The EPA website Water Recycling and Reuse: The Environmental Benefits discusses the opportunities for water recycling and the environmental benefits associated with this practice.

Examples of Indirect Potable Reuse projects include the Groundwater Replenishment System in Orange County, California (in operation since 2008) and San Diego, California's Water Purification Demonstration Project which is expected to lead to Full-Scale Reservoir Augmentation. Here's a 2013 update on the history that led to that and a news report of the San Diego City Council's 2014 approval of the project.

Beyond IPR to DPR

The treatment technologies used in IPR systems have proved to be very reliable and capable of producing water that not only meets U.S. drinking water standards, but also is often higher quality than existing water sources. Because of this, efforts are underway in California, Texas and in other states to develop guidelines and regulations for Direct Potable Reuse (DPR) of highly treated wastewater. In DPR, the treated wastewater would be piped directly into the water supply system rather than being combined with other water sources in a groundwater basin or large reservoir. Understandably, concerns exist with this type of arrangement, so the development of guidelines and regulations are necessary to ensure that the appropriate technology is used, there are redundant treatment steps, appropriate monitoring systems are used to ensure water quality, and treatment system operators are adequately trained.

In 2015 WateReuse, American Water Works Association, Water Environment Federation and National Water Research Institute released a report Framework for Direct Potable Reuse which provides a context for Direct Potable Reuse (DPR), including the costs, benefits, energy requirements, and comparative issues with other water sources and measures.
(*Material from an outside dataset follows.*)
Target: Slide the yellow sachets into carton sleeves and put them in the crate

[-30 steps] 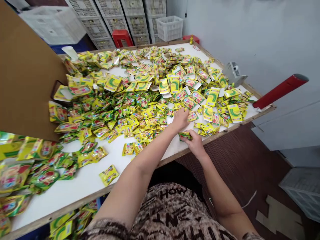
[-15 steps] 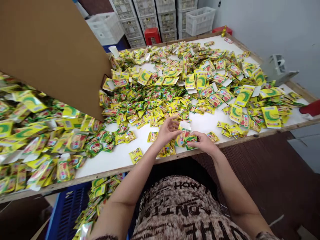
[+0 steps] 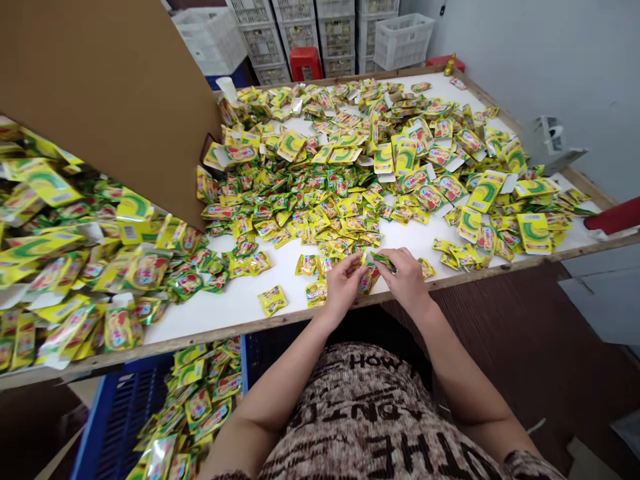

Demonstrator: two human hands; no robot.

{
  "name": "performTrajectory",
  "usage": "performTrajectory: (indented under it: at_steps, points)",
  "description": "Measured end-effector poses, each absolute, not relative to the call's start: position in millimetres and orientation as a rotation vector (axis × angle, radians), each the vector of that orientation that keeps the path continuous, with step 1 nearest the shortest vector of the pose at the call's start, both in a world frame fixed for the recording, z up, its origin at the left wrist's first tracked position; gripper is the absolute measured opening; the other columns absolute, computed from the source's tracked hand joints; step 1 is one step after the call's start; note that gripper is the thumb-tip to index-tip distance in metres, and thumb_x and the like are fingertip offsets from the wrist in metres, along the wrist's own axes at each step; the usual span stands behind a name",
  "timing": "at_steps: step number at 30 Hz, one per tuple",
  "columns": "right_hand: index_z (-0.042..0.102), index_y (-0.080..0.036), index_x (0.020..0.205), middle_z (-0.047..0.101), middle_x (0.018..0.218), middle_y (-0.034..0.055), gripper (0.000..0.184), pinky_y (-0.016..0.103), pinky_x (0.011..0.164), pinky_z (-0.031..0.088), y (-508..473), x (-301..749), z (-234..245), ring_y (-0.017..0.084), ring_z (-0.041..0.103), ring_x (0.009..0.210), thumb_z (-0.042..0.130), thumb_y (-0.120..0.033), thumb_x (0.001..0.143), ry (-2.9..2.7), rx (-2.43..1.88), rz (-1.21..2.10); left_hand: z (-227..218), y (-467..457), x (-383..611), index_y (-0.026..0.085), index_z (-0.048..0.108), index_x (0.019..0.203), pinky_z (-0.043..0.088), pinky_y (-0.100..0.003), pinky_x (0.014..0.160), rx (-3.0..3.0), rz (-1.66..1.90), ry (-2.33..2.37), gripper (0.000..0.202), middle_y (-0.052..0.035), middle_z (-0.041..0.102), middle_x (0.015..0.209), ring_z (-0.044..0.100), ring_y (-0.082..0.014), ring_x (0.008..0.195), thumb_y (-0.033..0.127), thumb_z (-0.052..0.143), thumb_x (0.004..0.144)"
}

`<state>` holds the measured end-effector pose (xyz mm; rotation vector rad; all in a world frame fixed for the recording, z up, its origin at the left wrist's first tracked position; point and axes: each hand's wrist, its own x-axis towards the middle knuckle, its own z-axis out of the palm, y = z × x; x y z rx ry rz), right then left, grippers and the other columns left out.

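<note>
Near the table's front edge, my left hand point(image 3: 344, 287) is closed around a small yellow printed box point(image 3: 369, 280), whose top flap stands up. My right hand point(image 3: 406, 279) pinches a small green packet point(image 3: 385, 261) at the box's upper end. Whether part of the packet is inside the box I cannot tell, as the fingers cover it. Loose yellow packets point(image 3: 316, 293) lie just left of my left hand. One more yellow packet point(image 3: 273, 301) rests farther left, by the edge.
Heaps of yellow and green packets point(image 3: 320, 193) and boxes cover the white table point(image 3: 210, 315). A big cardboard sheet point(image 3: 115, 100) stands at the left. Below the edge is a blue crate point(image 3: 120, 407) of filled boxes. A tape dispenser point(image 3: 553, 143) sits at the right; white crates point(image 3: 404, 41) stand behind.
My left hand has come down from above the packets and closed on the box. My right hand has lifted the green packet to the box's top.
</note>
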<state>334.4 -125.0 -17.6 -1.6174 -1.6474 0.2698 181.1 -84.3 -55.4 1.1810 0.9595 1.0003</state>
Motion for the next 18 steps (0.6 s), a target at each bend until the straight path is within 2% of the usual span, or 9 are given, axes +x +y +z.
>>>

Following this introduction, three key components of a DPR program are examined: (1) regulatory considerations (e.g., measures to mitigate public health risks); (2) technical issues related to the production of advanced treated water; and (3) public support and outreach. This technology is truly coming of age.

In California, an expert panel and an advisory group have been meeting to develop the necessary regulations to allow safe use of DPR, as mandated by this legislation.